The SR22, certified in November 2000, is a more powerful version of the earlier SR20. Production of the aircraft started in 2001. The SR22 is a low-wing cantilever monoplane of composite construction, featuring fixed (non-retractable) tricycle landing gear with a castering nose wheel and steering via differential braking on the main wheels. It is powered by a nose-mounted 310 hp (231 kW) Continental IO-550-N piston engine. The four-seat cabin is accessed through doors on both sides of the fuselage.

The SR-series remains the only production airplane in its class to include side stick flight controls that combine aspects of a traditional yoke handle (referred to in the industry as a "side yoke").

The Cirrus SR22, like the SR20, is equipped with the Cirrus Airframe Parachute System (CAPS), which can lower the entire aircraft to the ground relatively gently in an emergency.

In 2004, the company introduced the SR22 G2 (Generation 2), and in 2007 the SR22 G3 (Generation 3). Both were defined by airframe modifications, G2 by fuselage, and G3 by modified wing and landing gear.

A 2012 Flying magazine review stated that the Cirrus SR22 "is the most sophisticated single-engine civilian airplane ever built and by a long shot."

In 2013, the manufacturer introduced the SR22 G5 (Generation 5) (there was no G4). Key changes were an increase in gross weight to 3600 lb and a standard five-seat cabin arrangement. The G5 received only minor changes for 2014, including integrated LED lighting and Beringer brakes.

In 2014, the SR22 and SR22T had been the best-selling four- to five-seat fixed-wing aircraft in the world for 12 years in a row.

In 2016, Cirrus introduced improvements to the SR Series, including Bluetooth wireless connectivity, remote keyless entry, a convenience lighting system, and an easy-access door latch.

In 2017, the company introduced the SR22 G6 (Generation 6), with several major upgrades to the avionics and new navigation lighting.

In September 2019, Cirrus unveiled the TRAC, a training-oriented version of the SR-series with a simplified interior, more durable seat material, backseat radio transmit switch to allow an observer to communicate with air traffic control, integrated engine indication and crew alerting/warning systems, and simulated retractable landing gear controls and position lights to allow cadets and instructors to feign landing gear operation and failures during instructional flights (the actual landing gear remains permanently fixed).

In January 2020, the company introduced a new mobile app for the SR Series, called "Cirrus IQ", which enables remote aircraft communication including access to pre-flight status information like fuel and oxygen levels, battery voltage, oil temperature, aircraft location and flight hours.

In October 2020, it was revealed that a 2003 SR22 would be displayed in the new "Thomas W. Haas We All Fly" general aviation exhibition in the Smithsonian Institution's National Air and Space Museum, which officially opened in 2022.

In January 2022, Cirrus announced speed and aesthetic improvements to the G6 SR-series, with a 9 kn increased cruise speed, upgrades to the mobile IQ app, USB-A and USB-C charging ports, and more.
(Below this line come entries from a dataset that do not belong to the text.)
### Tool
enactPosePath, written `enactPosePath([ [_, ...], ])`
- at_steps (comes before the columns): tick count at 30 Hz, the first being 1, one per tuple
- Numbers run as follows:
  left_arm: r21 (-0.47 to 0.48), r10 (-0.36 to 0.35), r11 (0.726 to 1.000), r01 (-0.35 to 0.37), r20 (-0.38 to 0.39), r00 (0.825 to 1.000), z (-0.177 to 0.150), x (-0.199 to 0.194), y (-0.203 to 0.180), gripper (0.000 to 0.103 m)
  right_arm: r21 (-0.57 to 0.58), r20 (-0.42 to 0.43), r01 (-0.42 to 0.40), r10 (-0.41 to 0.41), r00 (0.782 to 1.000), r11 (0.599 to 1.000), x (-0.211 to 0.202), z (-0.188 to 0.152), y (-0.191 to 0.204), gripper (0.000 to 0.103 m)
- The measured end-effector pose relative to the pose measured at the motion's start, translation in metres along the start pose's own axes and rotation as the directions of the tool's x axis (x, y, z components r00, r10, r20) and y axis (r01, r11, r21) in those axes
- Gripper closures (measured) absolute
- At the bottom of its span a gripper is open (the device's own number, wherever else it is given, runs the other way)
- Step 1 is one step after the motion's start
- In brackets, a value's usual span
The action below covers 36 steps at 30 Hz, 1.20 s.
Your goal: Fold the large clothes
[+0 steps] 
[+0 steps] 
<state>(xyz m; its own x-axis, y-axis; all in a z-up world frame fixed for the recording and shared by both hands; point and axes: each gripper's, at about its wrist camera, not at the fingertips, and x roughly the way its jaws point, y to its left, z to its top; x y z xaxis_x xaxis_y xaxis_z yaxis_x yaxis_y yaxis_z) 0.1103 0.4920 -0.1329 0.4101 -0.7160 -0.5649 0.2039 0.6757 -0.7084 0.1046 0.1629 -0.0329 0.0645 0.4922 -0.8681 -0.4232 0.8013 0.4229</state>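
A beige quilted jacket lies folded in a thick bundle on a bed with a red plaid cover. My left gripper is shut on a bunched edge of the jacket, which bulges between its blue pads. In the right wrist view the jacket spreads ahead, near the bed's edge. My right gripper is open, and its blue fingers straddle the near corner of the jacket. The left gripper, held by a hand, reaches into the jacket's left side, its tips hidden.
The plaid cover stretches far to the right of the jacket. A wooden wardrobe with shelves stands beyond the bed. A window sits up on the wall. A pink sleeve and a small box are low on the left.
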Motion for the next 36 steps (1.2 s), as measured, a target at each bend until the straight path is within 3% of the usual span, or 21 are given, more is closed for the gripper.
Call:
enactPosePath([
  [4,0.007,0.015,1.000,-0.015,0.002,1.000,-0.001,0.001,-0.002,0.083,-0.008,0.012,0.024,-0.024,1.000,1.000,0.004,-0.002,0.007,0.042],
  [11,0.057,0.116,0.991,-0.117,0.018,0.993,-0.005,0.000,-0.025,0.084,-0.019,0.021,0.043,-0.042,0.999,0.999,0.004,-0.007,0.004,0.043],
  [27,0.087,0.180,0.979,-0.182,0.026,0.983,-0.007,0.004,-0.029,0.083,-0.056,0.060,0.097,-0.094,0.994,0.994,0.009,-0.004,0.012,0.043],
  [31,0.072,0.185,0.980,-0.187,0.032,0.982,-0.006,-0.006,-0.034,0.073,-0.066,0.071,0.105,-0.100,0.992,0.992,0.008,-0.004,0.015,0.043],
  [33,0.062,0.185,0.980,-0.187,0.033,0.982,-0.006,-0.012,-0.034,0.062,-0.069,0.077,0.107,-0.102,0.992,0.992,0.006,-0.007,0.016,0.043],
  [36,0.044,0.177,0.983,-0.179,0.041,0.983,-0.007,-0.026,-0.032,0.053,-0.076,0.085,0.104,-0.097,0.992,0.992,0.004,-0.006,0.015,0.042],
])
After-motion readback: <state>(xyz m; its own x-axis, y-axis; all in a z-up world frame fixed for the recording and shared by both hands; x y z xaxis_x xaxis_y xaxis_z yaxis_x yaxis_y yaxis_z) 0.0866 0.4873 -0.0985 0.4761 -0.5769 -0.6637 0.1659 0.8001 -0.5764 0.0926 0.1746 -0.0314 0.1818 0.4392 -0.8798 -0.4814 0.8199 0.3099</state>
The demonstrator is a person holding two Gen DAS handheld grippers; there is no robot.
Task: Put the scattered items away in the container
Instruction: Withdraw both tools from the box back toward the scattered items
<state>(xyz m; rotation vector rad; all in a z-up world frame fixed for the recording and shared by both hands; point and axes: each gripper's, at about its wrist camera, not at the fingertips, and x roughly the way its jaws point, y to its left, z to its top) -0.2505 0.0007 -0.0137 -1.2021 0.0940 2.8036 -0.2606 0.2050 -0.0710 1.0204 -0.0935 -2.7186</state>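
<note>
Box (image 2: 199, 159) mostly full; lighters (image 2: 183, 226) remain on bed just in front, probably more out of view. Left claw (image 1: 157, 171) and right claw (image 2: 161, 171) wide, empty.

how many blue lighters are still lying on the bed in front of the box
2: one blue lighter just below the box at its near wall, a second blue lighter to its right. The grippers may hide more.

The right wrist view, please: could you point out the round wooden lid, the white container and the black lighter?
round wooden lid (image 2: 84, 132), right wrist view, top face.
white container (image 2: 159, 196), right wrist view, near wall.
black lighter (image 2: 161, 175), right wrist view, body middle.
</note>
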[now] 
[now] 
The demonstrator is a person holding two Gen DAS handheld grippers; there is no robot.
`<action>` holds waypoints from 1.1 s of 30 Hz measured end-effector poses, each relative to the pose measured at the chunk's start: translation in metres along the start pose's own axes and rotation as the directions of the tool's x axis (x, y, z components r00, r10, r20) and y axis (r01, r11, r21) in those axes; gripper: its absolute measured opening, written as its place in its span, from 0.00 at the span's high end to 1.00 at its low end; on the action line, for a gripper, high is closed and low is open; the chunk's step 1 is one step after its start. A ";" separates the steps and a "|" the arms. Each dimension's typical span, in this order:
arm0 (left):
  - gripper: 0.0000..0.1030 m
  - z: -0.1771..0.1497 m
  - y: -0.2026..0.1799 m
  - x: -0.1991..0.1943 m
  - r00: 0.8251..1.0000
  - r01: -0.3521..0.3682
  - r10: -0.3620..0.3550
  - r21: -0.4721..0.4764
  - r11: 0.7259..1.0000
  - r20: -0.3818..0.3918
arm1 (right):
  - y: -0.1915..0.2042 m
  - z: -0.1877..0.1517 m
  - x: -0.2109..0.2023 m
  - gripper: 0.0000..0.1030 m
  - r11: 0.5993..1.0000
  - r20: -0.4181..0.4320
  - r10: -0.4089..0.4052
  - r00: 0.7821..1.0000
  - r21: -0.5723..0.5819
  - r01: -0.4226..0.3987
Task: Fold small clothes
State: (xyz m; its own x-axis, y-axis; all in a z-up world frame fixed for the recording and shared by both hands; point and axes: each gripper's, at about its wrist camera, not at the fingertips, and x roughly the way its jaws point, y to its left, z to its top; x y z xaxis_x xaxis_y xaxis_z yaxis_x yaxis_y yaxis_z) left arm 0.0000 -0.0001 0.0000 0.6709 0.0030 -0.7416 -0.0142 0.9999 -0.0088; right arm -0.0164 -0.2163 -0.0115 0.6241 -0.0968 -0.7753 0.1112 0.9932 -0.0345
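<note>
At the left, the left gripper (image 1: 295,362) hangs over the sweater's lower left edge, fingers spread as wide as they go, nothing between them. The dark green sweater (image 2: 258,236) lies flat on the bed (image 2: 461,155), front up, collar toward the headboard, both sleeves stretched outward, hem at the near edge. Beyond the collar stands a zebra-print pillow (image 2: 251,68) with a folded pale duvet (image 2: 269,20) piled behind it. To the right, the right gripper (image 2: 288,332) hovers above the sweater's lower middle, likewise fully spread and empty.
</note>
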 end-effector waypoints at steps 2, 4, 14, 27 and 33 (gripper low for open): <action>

In January 2024, the company announced the SR22 G7 (Generation 7), with a major overhaul to the interior and avionics, making it more comparable to the cockpit of a Cirrus Vision Jet, as well as safety and engine-start improvements and an automatic fuel selection system. Cirrus introduced the G7+ in May 2025, which added its Safe Return emergency autoland system as the first piston aircraft with autoland, and in December of that year announced the completion of its 11,000^{th} SR-series aircraft since production began.

===Turbocharged models===
Cirrus introduced the SR22 Turbo in 2006, with a Tornado Alley turbonormalizing upgrade kit that is factory installed under a Supplemental Type Certificate. It included twin turbonormalizers and twin intercoolers. The conversion includes built-in oxygen and a Hartzell three-blade (later four-blade as optional) lightweight composite propeller. The weight of the conversion reduces the SR22's useful load. Air conditioning is available with the SR22 Turbo, but this further reduces the useful load. The turbo version has a certified ceiling of 25000 ft, a maximum cruise speed of 211 knots (391 km/h), and a top speed of 219 kn.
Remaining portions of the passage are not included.